Our second-to-last stop, Queenstown, was my favorite. On the afternoon that we arrived, Marius and I took the Skyline Gondola to get a bird’s-eye view of the city and Lake Wakatipu beyond. There’s a fancy restaurant at the top of the Gondola, and, more excitingly, a downhill racetrack for gravity powered carts. Marius couldn’t match my years of racing experience, but he put up a good fight, and we both had loads of fun.
Driving is my greatest passion. Sadly, I misplaced by license on the way to New Zealand, and haven’t been allowed to drive since. That’s my biggest regret of the semester, but it made the Skyline Luge that much more gratifying. I finally got to scratch the itch.
I had the next day in Queenstown all to myself, because Marius was going skydiving without me. (While I’m sure skydiving is an incredible adrenaline rush, I have no interest in paying hundreds of dollars for so passive an experience.) On our Gondola ride down the mountain the day before, a Canadian sitting across from us had recommended the Ben Lomond Track, which goes all the way to the top of the mountain above the restaurant and luge. Having spent most of the last week in a car, I had a lot of pent-up energy, so I decided to go for it. The sign at the trailhead said it would take 6-8 hours round trip. I did it in 4.5, and that’s including a one-hour lunch break! It’s a beautiful thing to be young and healthy. It felt great.

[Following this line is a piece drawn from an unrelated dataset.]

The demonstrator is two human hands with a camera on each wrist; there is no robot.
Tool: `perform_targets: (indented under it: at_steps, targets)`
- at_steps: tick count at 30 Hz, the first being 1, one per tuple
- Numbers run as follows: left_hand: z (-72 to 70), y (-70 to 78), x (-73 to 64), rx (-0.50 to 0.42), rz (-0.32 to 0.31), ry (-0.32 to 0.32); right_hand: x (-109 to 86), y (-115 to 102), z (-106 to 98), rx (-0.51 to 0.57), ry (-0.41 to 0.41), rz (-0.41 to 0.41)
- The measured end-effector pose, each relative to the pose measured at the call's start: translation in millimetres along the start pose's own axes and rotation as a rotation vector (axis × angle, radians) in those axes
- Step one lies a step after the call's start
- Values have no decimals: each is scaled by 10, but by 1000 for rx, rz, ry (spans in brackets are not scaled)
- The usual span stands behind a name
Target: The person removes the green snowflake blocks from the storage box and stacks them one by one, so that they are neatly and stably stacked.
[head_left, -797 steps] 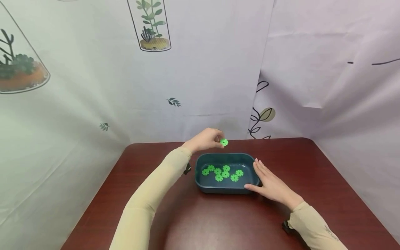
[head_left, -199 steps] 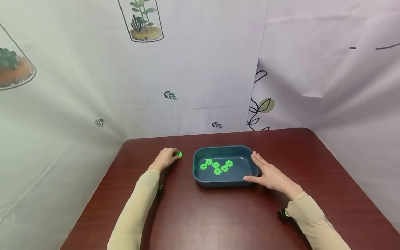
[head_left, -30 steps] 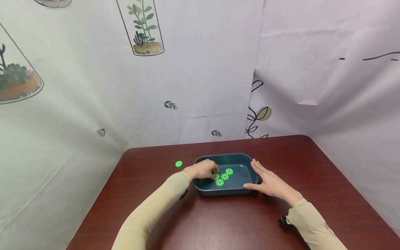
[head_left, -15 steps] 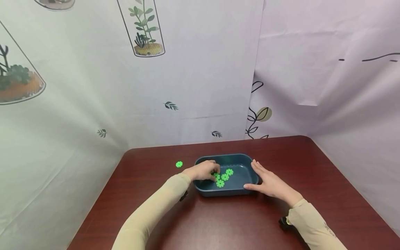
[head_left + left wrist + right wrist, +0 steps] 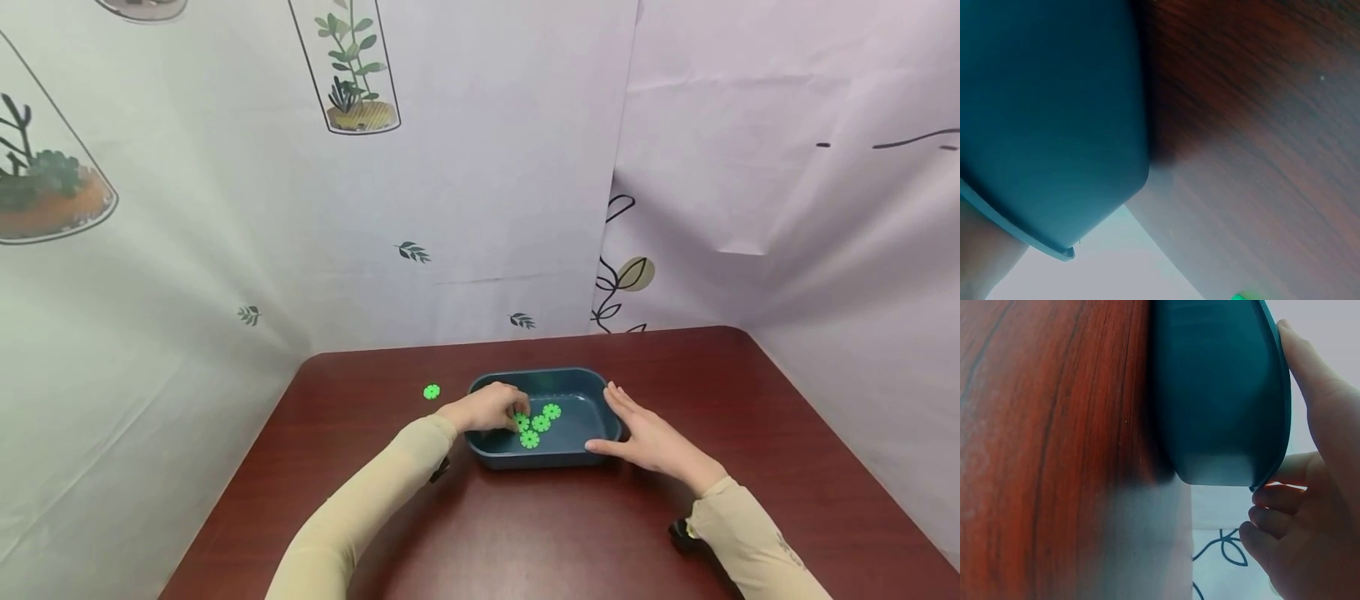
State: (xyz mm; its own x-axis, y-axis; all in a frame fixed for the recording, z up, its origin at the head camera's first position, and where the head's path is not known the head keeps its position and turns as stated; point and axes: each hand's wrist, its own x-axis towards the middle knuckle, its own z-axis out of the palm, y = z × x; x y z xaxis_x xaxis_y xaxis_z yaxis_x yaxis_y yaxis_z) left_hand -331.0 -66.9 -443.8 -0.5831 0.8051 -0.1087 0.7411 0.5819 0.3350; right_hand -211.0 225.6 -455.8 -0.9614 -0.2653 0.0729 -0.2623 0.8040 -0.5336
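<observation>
A dark teal rectangular bin (image 5: 540, 460) holds several bright green notched discs (image 5: 541, 423). My left hand (image 5: 491, 406) reaches over its left side, fingers bent down among the leftmost discs. The fingertips are hidden, so I cannot tell whether they pinch one. In the left wrist view only part of that hand (image 5: 982, 253) shows behind the rim. My right hand (image 5: 648, 437) spans the bin's right end, fingers extended along the far corner and thumb at the near rim. Thumb and fingertips touch the rim in the right wrist view. Another green disc (image 5: 431, 392) lies on the table left of the bin.
Beneath everything is a glossy reddish-brown table (image 5: 517, 533) with rounded far corners. A pale printed cloth (image 5: 487, 208) hangs behind and along both sides, close to the table's edges.
My left hand, earlier gripping a disc on the table, now reaches into the bin; that disc lies left. Fewer discs show in the bin. Over the last second both hands stay nearly still.
</observation>
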Motion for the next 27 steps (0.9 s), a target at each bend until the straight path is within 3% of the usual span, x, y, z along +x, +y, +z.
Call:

When Marius and I met back at the car, I learned that his skydive had been cancelled due to unpredictable winds. I felt sorry for him, because I knew how much he was looking forward to it. That was going to be the highlight of the trip for him. Missing out on it seemed to take the wind out of his sails. We had planned to spend another two or three days on the road, but he said he wanted to be home by nightfall the next day. That was okay with me. We both had a lot of homework to do before classes resumed, and we would still have time for one last stop.
I had hoped we would return via Dunedin, South Island’s second largest city, but Marius is more interested in New Zealand’s nature than its culture. After seeing how disappointed he was, agreeing to return via Mount Cook was the least I could do.
The visitor center at Mount Cook National Park is a fascinating little museum. I could have spent half a day just admiring all the exhibits, but time was ticking, so we took the advice of the woman at the information counter and drove to the trailhead for the Hooker Valley Track. It was a windy, but pleasant 90-minute walk that led us over several suspension bridges and ended at Hooker Lake. New Zealand’s tallest mountain, Mount Cook (12,218 feet), loomed tall in the distance. Before leaving the park, we also drove to Tasman Lake for a shorter walk.
We made it back to Christchurch without incident. We pulled up to our flat shortly after sunset and unloaded the car, satisfied with our trip, and happy to be home.